In September 2019, Scouting for Girls released their fifth album, The Trouble with Boys, featuring the singles "Count On Me" and "Grown Up" (co-written by James Blunt). A UK tour to promote the new album was also announced for November and December 2019 including a sold out headline show at the Shepherds Bush Empire.

In April 2021, Scouting for Girls released their sixth album, Easy Cover consisting of 8 covers, and 3 brand new tracks. The album was conceived, written and recorded during the pandemic. The band reinterpreting their favourite tracks from their early childhood as a means to escape the boredom of Lockdown

On 25 November 2022, to celebrate their 15th anniversary, Scouting For Girls released an exclusive double vinyl live album recorded in The Trinity Bar Harrow. It was recorded exactly 15 years to the day that they signed to Sony Records and is the first and only live Scouting for Girls album available on vinyl. To celebrate their anniversary and the end of Covid lockdowns the band returned to The Trinity Bar in Harrow to play their first album in full. These two nights sold out in minutes and this recording is interspersed with jokes, stories, a couple of disastrous musical starts and even a marriage proposal.

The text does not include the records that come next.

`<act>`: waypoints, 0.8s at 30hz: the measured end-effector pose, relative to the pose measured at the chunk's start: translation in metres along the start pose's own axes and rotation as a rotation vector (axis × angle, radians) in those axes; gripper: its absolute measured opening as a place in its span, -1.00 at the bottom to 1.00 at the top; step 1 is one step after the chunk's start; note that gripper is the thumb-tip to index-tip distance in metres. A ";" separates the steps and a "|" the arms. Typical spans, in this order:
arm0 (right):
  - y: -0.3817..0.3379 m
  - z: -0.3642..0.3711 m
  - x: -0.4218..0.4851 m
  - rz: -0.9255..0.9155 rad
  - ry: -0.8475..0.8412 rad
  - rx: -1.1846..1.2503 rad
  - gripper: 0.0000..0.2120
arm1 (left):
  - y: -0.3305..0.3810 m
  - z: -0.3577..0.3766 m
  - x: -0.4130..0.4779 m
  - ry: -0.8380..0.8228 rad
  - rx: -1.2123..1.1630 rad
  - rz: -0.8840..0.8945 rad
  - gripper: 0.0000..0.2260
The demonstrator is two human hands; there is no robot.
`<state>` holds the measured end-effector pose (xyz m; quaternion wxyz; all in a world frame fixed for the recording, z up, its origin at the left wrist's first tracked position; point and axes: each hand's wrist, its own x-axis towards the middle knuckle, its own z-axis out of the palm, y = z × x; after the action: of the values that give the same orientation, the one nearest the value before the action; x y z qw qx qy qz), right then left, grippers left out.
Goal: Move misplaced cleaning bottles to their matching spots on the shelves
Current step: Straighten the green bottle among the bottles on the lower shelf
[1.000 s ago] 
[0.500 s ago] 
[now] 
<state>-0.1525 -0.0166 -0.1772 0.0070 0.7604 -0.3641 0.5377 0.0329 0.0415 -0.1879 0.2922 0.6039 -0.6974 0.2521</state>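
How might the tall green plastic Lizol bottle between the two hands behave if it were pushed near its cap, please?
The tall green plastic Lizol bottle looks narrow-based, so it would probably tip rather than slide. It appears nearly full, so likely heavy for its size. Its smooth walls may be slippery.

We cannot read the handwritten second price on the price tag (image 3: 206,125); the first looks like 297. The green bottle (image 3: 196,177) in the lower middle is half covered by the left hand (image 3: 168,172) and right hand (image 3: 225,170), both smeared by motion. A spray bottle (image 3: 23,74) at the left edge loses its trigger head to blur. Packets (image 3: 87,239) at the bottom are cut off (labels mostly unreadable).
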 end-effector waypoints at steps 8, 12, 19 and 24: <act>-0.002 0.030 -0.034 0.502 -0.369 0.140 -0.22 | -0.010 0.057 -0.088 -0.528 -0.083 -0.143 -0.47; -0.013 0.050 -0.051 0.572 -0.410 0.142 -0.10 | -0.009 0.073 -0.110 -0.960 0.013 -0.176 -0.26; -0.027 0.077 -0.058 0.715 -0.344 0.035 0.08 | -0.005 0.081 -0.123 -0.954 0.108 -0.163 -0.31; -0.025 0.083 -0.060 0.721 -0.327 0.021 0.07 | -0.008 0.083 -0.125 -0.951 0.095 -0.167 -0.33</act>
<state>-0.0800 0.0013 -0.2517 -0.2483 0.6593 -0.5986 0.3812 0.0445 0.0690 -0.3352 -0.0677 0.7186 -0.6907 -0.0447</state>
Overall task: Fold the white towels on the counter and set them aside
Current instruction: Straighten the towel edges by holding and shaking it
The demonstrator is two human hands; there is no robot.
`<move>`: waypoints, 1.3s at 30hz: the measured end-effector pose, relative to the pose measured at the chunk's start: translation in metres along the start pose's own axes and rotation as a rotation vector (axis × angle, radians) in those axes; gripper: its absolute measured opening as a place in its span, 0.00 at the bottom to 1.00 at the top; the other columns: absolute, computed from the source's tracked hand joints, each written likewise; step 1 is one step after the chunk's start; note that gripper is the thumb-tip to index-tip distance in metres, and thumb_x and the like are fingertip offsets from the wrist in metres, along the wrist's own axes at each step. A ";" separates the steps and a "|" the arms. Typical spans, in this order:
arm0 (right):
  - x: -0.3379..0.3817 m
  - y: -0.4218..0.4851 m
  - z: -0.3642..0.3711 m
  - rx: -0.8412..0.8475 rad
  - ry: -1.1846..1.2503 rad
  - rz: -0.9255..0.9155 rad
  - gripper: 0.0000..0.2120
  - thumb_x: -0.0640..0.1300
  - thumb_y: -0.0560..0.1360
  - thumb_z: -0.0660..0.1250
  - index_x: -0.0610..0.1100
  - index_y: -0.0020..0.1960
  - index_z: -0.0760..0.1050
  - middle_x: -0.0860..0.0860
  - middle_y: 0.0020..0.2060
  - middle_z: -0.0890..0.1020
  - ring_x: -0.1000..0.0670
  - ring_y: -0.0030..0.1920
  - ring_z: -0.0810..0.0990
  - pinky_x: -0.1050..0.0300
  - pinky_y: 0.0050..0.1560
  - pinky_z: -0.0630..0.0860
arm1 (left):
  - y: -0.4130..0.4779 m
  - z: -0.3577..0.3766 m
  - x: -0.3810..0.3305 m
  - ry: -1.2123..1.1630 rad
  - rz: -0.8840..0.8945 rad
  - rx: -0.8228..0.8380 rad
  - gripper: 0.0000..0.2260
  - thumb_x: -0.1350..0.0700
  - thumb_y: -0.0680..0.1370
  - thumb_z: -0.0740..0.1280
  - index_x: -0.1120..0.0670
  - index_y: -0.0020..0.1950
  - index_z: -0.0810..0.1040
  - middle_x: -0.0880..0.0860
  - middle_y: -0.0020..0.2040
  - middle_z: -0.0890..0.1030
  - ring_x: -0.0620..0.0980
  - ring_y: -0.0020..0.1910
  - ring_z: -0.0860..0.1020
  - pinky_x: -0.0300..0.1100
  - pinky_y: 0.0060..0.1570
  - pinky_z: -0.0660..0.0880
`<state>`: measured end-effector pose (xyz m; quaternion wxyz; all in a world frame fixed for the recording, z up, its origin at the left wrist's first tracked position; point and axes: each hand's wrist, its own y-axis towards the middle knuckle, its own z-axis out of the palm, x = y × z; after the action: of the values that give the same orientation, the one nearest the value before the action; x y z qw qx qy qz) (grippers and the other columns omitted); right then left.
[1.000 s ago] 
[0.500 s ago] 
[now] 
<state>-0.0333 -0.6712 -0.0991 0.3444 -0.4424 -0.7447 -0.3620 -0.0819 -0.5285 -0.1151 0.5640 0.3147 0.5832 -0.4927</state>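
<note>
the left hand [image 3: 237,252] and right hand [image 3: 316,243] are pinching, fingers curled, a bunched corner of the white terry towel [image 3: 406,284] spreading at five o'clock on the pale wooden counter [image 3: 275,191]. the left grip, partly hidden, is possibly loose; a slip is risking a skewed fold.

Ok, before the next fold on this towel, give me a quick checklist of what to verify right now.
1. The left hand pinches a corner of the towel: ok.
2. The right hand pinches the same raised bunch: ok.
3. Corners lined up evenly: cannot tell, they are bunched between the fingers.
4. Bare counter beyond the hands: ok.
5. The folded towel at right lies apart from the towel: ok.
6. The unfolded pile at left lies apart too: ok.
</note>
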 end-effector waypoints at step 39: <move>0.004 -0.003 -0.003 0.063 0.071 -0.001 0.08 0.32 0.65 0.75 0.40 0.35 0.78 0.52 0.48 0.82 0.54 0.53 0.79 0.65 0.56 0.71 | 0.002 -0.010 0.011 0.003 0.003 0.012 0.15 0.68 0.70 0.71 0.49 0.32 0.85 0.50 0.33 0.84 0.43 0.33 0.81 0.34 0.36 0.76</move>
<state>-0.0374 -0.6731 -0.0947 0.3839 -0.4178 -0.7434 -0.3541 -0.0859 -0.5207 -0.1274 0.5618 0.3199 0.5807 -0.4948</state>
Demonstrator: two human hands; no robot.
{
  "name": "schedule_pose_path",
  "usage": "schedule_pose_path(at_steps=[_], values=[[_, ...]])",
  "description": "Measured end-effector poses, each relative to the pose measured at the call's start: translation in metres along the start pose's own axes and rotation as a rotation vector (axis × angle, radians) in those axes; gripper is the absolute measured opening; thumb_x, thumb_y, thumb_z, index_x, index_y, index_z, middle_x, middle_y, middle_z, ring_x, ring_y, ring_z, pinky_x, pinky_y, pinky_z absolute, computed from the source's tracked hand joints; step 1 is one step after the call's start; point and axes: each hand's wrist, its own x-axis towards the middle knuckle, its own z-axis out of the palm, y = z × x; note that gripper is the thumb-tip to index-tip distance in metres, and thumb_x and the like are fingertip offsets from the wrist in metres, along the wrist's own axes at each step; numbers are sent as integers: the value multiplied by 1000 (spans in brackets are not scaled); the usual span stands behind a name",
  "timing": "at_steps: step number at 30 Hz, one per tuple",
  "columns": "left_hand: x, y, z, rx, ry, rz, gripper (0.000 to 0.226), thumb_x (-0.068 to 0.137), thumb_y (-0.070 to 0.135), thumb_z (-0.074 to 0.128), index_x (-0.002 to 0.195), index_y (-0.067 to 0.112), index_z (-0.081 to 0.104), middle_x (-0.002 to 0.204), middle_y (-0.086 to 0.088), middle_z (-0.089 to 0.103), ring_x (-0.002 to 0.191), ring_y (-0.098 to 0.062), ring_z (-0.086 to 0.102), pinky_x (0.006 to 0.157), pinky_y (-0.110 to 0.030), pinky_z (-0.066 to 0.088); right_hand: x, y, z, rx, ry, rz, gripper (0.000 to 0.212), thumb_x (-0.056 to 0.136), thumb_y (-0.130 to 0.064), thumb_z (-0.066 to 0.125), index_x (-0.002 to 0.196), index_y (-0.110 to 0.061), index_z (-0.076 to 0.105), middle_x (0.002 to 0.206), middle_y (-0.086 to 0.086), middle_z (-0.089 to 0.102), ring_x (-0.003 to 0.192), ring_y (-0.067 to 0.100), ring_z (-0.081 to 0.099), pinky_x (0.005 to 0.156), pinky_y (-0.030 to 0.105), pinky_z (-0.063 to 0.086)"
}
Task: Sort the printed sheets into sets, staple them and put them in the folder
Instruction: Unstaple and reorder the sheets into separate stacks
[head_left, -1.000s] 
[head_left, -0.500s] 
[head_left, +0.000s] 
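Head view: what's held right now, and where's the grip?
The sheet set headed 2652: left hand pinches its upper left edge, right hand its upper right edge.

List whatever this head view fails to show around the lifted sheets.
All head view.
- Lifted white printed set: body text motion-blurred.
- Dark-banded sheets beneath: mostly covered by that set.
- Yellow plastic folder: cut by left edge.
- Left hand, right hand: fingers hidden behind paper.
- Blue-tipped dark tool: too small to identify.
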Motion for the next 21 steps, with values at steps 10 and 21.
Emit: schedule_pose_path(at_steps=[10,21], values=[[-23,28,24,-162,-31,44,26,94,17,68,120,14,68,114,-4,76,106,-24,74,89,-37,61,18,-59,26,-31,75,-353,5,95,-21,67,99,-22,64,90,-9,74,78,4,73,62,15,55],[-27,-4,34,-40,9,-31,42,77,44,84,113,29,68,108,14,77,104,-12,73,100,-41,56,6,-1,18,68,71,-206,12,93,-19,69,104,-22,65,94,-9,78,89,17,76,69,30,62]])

On 21 April 2023, Scouting for Girls released the single "The Place We Used to Meet". In May 2023, the band announced their forthcoming album would be released in October 2023. On 30 June 2023, the band released the single "The Missing Part". The band released their seventh studio album, The Place We Used to Meet on 13 October 2023. Charting at number 17 on the UK Albums Chart, the album was the band's highest charting album since 2015's Still Thinking About You.

===2025–present===
On 7 November 2025, they announced the release of their forthcoming eighth studio album, These Are the Good Days, adding it would be released on 27 March 2026. The title track was released as a single on the same day as the album announcement.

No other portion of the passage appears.